***** Working data *****

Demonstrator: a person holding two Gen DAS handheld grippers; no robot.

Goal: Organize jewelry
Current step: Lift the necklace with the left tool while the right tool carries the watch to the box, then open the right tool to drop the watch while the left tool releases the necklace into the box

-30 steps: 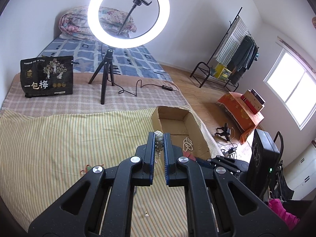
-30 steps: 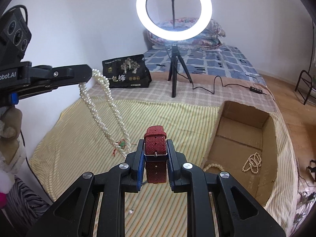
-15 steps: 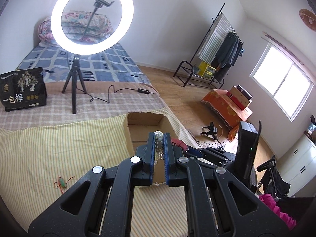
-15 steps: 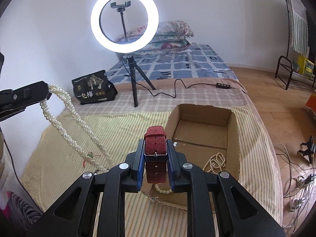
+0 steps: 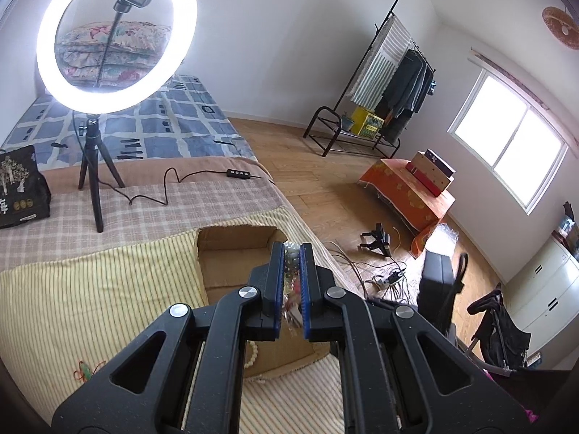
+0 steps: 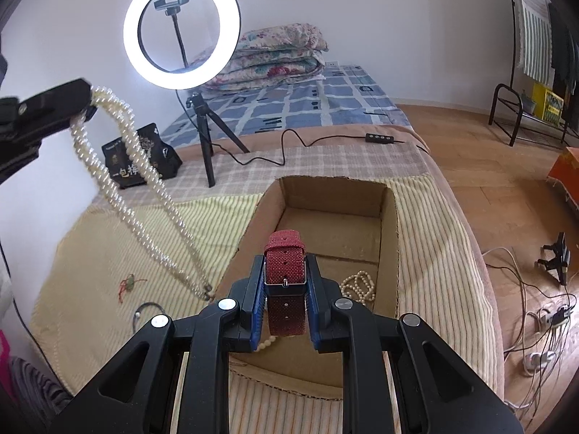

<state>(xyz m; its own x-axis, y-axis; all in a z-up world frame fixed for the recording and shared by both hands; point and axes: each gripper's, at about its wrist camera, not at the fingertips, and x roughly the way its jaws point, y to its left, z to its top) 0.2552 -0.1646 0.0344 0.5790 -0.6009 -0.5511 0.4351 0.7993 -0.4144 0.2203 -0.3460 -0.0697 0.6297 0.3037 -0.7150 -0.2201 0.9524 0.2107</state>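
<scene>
My left gripper is shut on a long pearl necklace. In the right wrist view the necklace hangs from the left gripper in long loops down to the striped cloth, left of the cardboard box. My right gripper is shut on a red watch strap and holds it over the box's near half. Inside the box lie a small pearl bracelet and a cream bead bracelet. The box also shows in the left wrist view.
A red-string charm and a dark cord bracelet lie on the striped cloth left of the box. A ring light on a tripod and a black bag stand behind. The bed edge and floor cables are to the right.
Both grippers have swung toward the box. The red strap has moved from the box's left side to above its near half. The pearl necklace swings along, still held.
</scene>
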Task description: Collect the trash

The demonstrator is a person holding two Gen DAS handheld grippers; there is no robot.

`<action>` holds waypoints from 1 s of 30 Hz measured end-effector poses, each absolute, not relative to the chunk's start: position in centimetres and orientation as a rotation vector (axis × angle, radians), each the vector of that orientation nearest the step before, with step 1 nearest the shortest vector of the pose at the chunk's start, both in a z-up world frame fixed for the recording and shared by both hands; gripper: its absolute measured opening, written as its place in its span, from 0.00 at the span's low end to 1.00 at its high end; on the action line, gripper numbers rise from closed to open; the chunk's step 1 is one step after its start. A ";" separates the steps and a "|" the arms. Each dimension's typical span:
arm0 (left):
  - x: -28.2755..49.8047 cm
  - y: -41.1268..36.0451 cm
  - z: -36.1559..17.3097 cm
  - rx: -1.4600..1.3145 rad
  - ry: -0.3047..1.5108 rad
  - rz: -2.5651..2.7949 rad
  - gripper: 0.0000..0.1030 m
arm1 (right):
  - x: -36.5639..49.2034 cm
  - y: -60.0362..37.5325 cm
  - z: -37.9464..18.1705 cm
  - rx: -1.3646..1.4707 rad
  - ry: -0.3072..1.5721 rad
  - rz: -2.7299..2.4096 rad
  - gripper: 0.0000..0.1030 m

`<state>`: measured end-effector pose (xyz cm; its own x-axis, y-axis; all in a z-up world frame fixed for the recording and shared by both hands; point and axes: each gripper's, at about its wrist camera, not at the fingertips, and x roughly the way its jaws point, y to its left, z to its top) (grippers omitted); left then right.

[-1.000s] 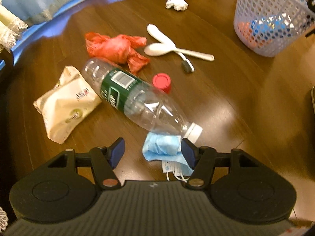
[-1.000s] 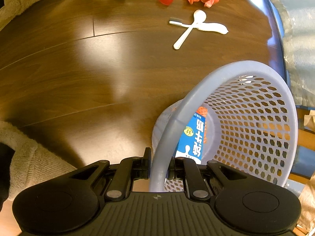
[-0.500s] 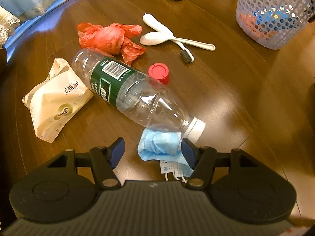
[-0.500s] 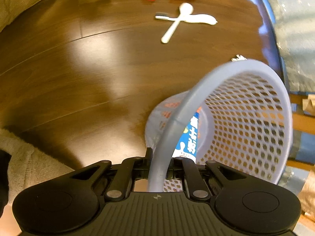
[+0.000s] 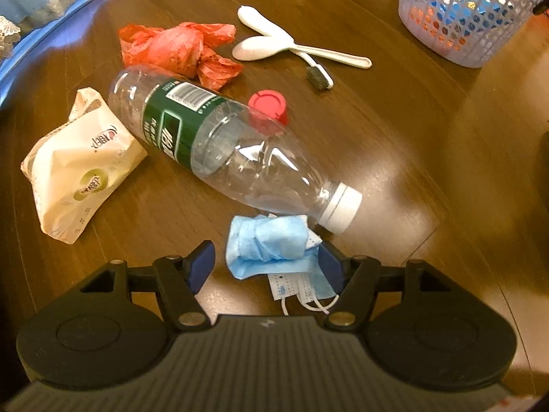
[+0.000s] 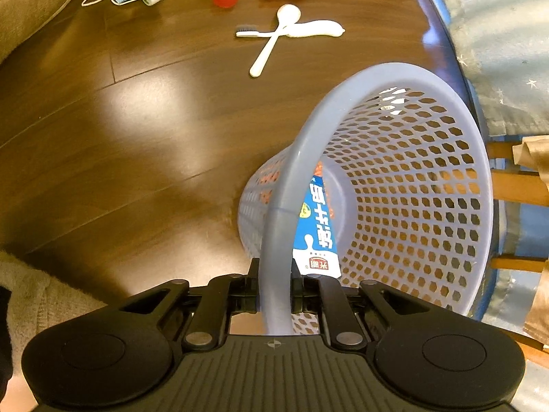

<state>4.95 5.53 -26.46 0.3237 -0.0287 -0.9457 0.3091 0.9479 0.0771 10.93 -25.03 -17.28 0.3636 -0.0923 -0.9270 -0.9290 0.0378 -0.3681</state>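
Left wrist view: the left gripper (image 5: 266,267) is spread wide and empty, straddling the blue mask (image 5: 271,245) at six o'clock on the floor (image 5: 394,130). The bottle (image 5: 219,144) lies just above, its white cap almost touching the mask. Closing here risks nudging the bottle, which looks set to roll. The mask's loops trail under the gripper and could snag.

Right wrist view: the right gripper (image 6: 274,288) is clamped tight on the basket (image 6: 429,189) rim, basket tilted toward three o'clock, carton (image 6: 319,223) inside. Tip it further and the carton may slide out. Spoon (image 6: 274,39) waits at twelve o'clock.
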 end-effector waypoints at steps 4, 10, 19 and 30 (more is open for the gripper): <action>4.9 5.4 -26.7 0.272 1.223 -0.240 0.60 | 11.0 -24.9 -17.2 -1.374 1.007 0.848 0.09; 5.3 5.3 -26.9 0.265 1.242 -0.256 0.45 | 11.0 -24.8 -17.0 -1.375 1.012 0.846 0.09; 4.6 5.8 -24.4 0.280 1.241 -0.262 0.16 | 11.0 -24.9 -16.8 -1.380 1.008 0.843 0.09; 6.1 4.9 -16.5 0.295 1.117 -0.291 0.15 | 10.8 -24.8 -16.8 -1.381 1.006 0.845 0.09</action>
<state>6.05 4.85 -16.47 0.4087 -0.0810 -0.9091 0.3733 0.9238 0.0855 10.77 -24.78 -16.79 0.3691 -0.0893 -0.9251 -0.9266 0.0416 -0.3737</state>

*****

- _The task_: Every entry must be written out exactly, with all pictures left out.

- _Exercise solution_:
Demonstrator: a person holding two Gen DAS handheld grippers; no robot.

Goal: Organize jewelry
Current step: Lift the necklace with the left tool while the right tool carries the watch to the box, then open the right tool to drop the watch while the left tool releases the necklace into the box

-30 steps: 
-30 steps: 
-15 steps: 
-15 steps: 
+0 steps: 
+0 steps: 

<state>(xyz m; its own x-axis, y-axis; all in a z-up world frame fixed for the recording and shared by both hands; point and axes: each gripper's, at about its wrist camera, not at the fingertips, and x roughly the way its jaws point, y to its left, z to its top) 0.2552 -0.1646 0.0344 0.5790 -0.6009 -0.5511 0.4351 0.7993 -0.4144 0.2203 -0.3460 -0.0697 0.6297 0.3037 -0.7150 -0.2201 0.9524 0.2107</state>
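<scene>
My left gripper is shut on a long pearl necklace. In the right wrist view the necklace hangs from the left gripper in long loops down to the striped cloth, left of the cardboard box. My right gripper is shut on a red watch strap and holds it over the box's near half. Inside the box lie a small pearl bracelet and a cream bead bracelet. The box also shows in the left wrist view.
A red-string charm and a dark cord bracelet lie on the striped cloth left of the box. A ring light on a tripod and a black bag stand behind. The bed edge and floor cables are to the right.
Both grippers have swung toward the box. The red strap has moved from the box's left side to above its near half. The pearl necklace swings along, still held.
</scene>
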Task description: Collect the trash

The demonstrator is a person holding two Gen DAS handheld grippers; there is no robot.

`<action>` holds waypoints from 1 s of 30 Hz measured end-effector poses, each absolute, not relative to the chunk's start: position in centimetres and orientation as a rotation vector (axis × angle, radians), each the vector of that orientation nearest the step before, with step 1 nearest the shortest vector of the pose at the chunk's start, both in a z-up world frame fixed for the recording and shared by both hands; gripper: its absolute measured opening, written as its place in its span, from 0.00 at the span's low end to 1.00 at its high end; on the action line, gripper numbers rise from closed to open; the chunk's step 1 is one step after its start. A ";" separates the steps and a "|" the arms. Each dimension's typical span:
arm0 (left):
  - x: -28.2755..49.8047 cm
  - y: -41.1268..36.0451 cm
  - z: -36.1559..17.3097 cm
  - rx: -1.4600..1.3145 rad
  - ry: -0.3047..1.5108 rad
  - rz: -2.5651..2.7949 rad
  - gripper: 0.0000..0.1030 m
arm1 (right):
  - x: -36.5639..49.2034 cm
  - y: -60.0362..37.5325 cm
  - z: -37.9464..18.1705 cm
  - rx: -1.3646..1.4707 rad
  - ry: -0.3072..1.5721 rad
  - rz: -2.7299..2.4096 rad
  - gripper: 0.0000..0.1030 m

`<state>`: measured end-effector pose (xyz cm; its own x-axis, y-axis; all in a z-up world frame fixed for the recording and shared by both hands; point and axes: each gripper's, at about its wrist camera, not at the fingertips, and x roughly the way its jaws point, y to its left, z to its top) (grippers omitted); left then right.

[-1.000s] 
[-1.000s] 
[-0.500s] 
[-0.500s] 
[+0.000s] 
[+0.000s] 

<state>4.95 5.53 -26.46 0.3237 -0.0287 -0.9457 0.3091 0.9479 0.0771 10.93 -25.03 -17.28 0.3636 -0.0923 -0.9270 -0.9290 0.0378 -0.3681</state>
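Left wrist view: the left gripper (image 5: 266,267) is spread wide and empty, straddling the blue mask (image 5: 271,245) at six o'clock on the floor (image 5: 394,130). The bottle (image 5: 219,144) lies just above, its white cap almost touching the mask. Closing here risks nudging the bottle, which looks set to roll. The mask's loops trail under the gripper and could snag.

Right wrist view: the right gripper (image 6: 274,288) is clamped tight on the basket (image 6: 429,189) rim, basket tilted toward three o'clock, carton (image 6: 319,223) inside. Tip it further and the carton may slide out. Spoon (image 6: 274,39) waits at twelve o'clock.
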 end-effector waypoints at steps 4, 10, 19 and 30 (more is open for the gripper): <action>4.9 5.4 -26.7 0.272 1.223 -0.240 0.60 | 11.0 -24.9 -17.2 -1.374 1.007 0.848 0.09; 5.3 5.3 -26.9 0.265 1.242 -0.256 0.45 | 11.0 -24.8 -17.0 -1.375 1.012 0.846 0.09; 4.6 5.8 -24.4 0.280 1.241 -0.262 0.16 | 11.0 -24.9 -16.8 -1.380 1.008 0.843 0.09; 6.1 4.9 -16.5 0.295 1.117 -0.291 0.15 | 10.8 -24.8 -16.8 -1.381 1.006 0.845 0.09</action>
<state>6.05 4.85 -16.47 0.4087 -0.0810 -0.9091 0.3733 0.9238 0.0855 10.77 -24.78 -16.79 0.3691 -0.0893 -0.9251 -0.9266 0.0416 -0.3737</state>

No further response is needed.